# some cherry bowls



## aquan8tor (Feb 2, 2008)

I'm a very new turner, so go easy on me. I have a thread in the milling forum here:

http://www.arboristsite.com/showthread.php?p=895588#post895588


----------



## carver36 (Feb 3, 2008)

*Bowls look good.*

Hey!
I have been turning some candlesticks out of cherry and had some splitting problems too. Used a dead cherry tree that was about to fall in my daughter's horse corral, had been dead for several years. I guess it had too much moisture in it yet. Keep at it.
Carver 36


----------



## trimmmed (Feb 3, 2008)

Nice job! If those are your "beginner" bowls, you are doin good. Keep it up


----------



## aquan8tor (Feb 3, 2008)

Thanks. I still get pretty frustrated when I get a catch, and I've broken a few learning. The other day I had a really pretty burled mulberry piece explode when reverse turning the foot. I should've left it like it was on the bottom. Man, pissed isn't even the right word. I had bought one of the PSI woodworking chucks, which is pretty good for the price, and bought some of their "cole jaws". Junk. They don't match up very well, & some "in between" sizes of bowls won't tighten up in the jaws---the holes for the bumpers are just a little too far apart. PITA. I have plans to build a better one whenever I have time. More to follow.


----------



## Stu in Tokyo (Feb 11, 2008)

Your bowls look good, nothing wrong with them at all!

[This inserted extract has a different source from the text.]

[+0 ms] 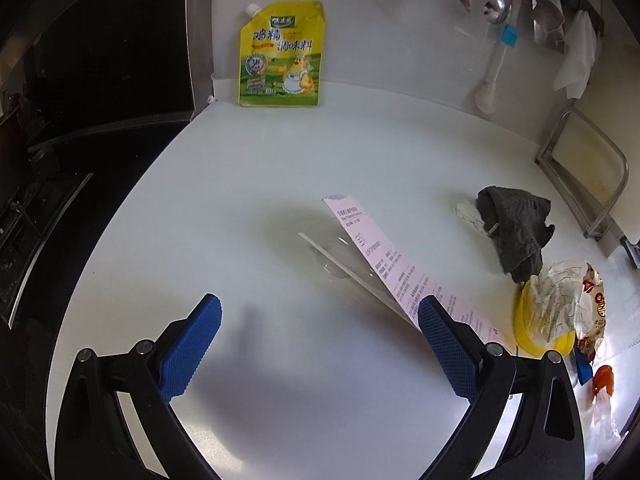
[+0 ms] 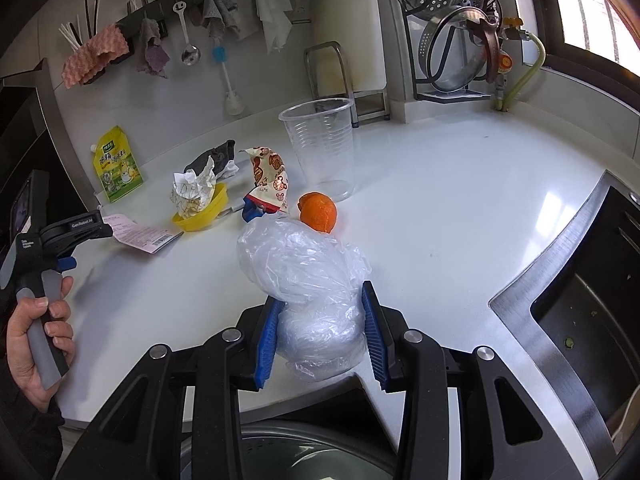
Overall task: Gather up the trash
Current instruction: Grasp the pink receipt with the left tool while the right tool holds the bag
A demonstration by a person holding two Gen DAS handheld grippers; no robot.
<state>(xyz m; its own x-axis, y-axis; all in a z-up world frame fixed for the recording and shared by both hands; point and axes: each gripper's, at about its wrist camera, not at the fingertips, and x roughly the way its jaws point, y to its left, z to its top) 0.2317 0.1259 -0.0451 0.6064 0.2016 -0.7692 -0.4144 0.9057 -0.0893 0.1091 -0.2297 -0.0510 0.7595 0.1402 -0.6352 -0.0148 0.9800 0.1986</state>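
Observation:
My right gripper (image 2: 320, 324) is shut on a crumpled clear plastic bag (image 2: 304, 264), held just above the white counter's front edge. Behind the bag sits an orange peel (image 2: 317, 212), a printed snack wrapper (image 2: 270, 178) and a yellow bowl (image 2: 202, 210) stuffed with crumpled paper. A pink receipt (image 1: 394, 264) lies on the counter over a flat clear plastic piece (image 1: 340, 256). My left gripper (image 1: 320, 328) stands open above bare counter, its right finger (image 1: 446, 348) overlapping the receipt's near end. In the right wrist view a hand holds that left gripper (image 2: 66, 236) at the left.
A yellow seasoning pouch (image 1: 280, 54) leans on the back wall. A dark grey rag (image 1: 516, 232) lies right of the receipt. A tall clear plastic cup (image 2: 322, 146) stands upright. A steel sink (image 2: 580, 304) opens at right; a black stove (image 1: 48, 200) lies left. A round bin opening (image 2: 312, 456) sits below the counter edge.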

Did you fill the cracks with anything?

I use instant coffee crystals and then CA glue (crazy glue) works good, looks neat, the dark brown filling the crack.

For reverse chucking you should make yourself a "Donut Chuck" very easy to make, especially if you have a spare flaceplate kicking around.

View attachment 64768


Easy to make, good in use.

Google "Donut Chuck" 

Cheers!


----------



## aquan8tor (Feb 11, 2008)

Thanks for the suggestion. I have plans for one now! I'm actually going to do a longworth chuck, using 8 bolts, and use 8 more in between the other holes as permanent hole locations, without the router-arcs---roughly 3/4" in from the outside, so that I can put different circles on top of the thick bottom longworth plates, and interchange discs of different sizes if I need to. I see sites with people using "disposable" jam chucks & the like & just can't bring myself to make something I'm just going to put in the firewood pile after a couple uses, or even just one. I really have just been "bitten" hard by the woodworking bug in the last few years, but I have jigs from plexiglas fabrications from years ago that I can't throw away! Jigs are great; build them right & "modifiable" and you have something you can use in the future....

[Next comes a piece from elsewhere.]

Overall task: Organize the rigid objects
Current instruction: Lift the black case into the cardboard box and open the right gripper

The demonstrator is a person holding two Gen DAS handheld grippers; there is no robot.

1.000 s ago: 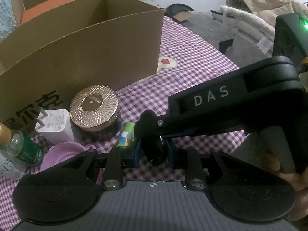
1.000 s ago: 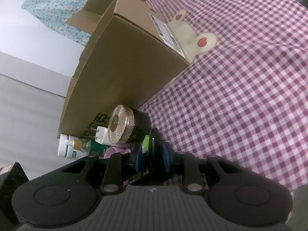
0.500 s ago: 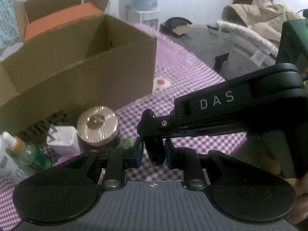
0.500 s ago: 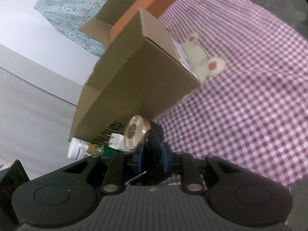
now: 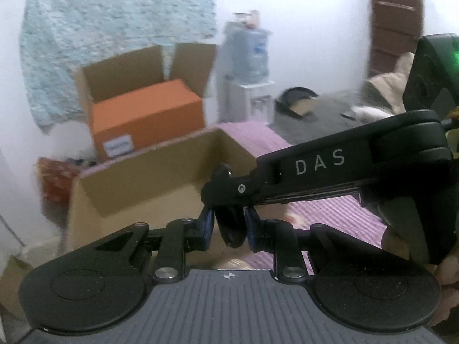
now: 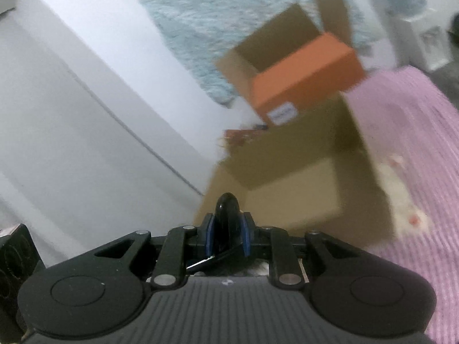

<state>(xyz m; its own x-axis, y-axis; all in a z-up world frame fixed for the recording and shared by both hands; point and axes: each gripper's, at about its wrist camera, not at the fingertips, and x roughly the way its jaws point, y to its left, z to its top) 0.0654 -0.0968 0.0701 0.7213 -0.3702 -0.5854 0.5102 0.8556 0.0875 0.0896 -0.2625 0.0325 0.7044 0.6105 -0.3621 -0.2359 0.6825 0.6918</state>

Thanks for the comments, BTW. I used a thin/med mix to stablilize cracks, and the heptane? catalyst spray accelerator. I have another bowl that isn't finished yet that has a crack filled with epoxy resin that I used an epoxy pigment in---I'll use coffee when it runs out, or sooner. Its extremely messy, and NOT a paste form like it says on the jar, FYI. Its made by system three adhesives. Granted, it really works great, but I got a nice half dollar sized black epoxy stain on my BRAND NEW CARHARTT PANTS!! grumble grumble curse curse. Damn stuff is runny as all getout, and states its a paste on the jar. The second I opened it, carefully...it ran all over from the lid onto my pants. Oh well. guess I just can't wear them out to dinner anymore.


----------